=== Begin Enclosure ===
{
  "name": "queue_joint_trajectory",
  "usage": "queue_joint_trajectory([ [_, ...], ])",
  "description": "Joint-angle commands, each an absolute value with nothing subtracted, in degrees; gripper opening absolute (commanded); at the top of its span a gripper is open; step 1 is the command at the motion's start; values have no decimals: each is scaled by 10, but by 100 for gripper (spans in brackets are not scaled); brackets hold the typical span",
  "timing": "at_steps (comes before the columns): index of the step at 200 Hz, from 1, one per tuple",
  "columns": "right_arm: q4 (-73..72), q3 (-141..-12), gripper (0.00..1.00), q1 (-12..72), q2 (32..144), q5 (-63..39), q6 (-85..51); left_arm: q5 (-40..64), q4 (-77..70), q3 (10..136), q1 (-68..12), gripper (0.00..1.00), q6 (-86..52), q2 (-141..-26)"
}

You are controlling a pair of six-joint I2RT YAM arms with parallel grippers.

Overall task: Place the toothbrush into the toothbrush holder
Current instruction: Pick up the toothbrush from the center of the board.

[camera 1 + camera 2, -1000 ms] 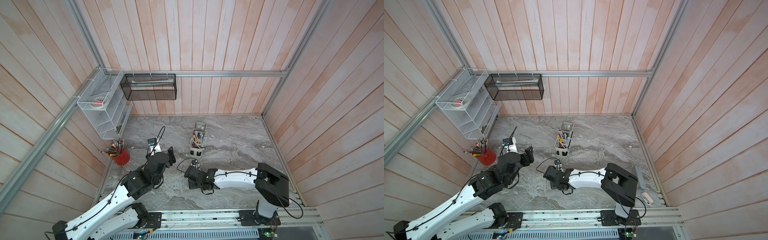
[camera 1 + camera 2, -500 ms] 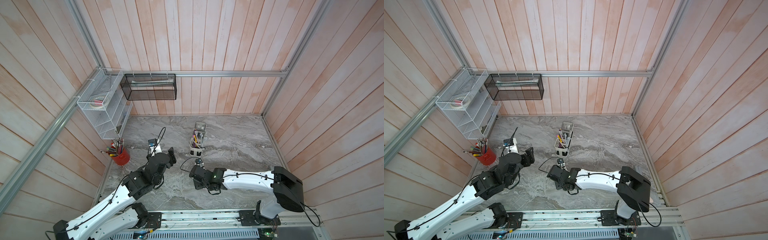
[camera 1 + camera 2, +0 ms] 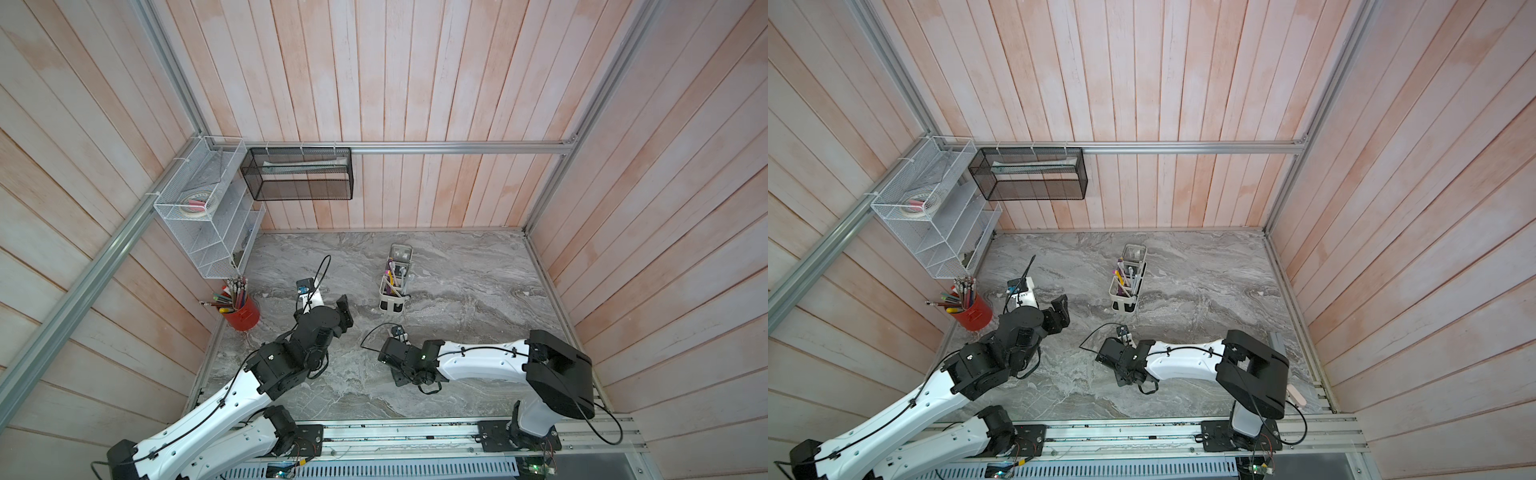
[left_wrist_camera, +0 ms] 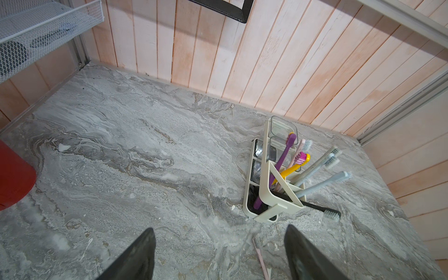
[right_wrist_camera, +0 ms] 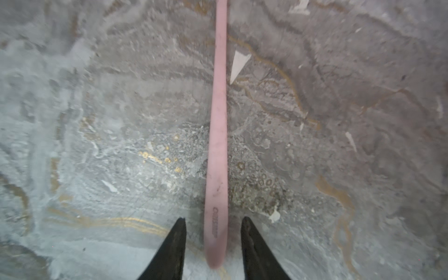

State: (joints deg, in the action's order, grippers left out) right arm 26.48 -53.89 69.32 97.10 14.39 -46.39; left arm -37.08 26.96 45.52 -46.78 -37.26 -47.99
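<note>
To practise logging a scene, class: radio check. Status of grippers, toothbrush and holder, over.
Left gripper open, empty. Right gripper open, astride toothbrush handle, not yet gripping. Toothbrush flat on marble; holder upright, apart. Nothing between them.

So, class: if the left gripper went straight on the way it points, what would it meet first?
Probably the marble tabletop: the open left gripper angles down at it. The toothbrush holder stands farther on, off its line; the pink toothbrush lies by one finger. Depth is unclear.
</note>
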Motion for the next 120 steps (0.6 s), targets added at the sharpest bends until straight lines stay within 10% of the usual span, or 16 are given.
queue_joint_trajectory([
  [1,262,-530,40,693,985,135,-459,-367,265,442,-468,84,-381,-474],
  [120,283,-508,6,681,940,132,-463,-342,252,429,-468,84,-410,-486],
])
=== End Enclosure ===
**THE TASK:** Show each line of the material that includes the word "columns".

**SOLUTION FOR THIS EXERCISE:**
  "timing": "at_steps (comes before the columns): index of the step at 200 Hz, from 1, one per tuple",
  "columns": "right_arm: q4 (-73..72), q3 (-141..-12), gripper (0.00..1.00), q1 (-12..72), q2 (32..144), q5 (-63..39), q6 (-85..51); left_arm: q5 (-40..64), q4 (-77..70), q3 (10..136), q1 (-68..12), gripper (0.00..1.00), q6 (-86..52), q2 (-141..-26)"

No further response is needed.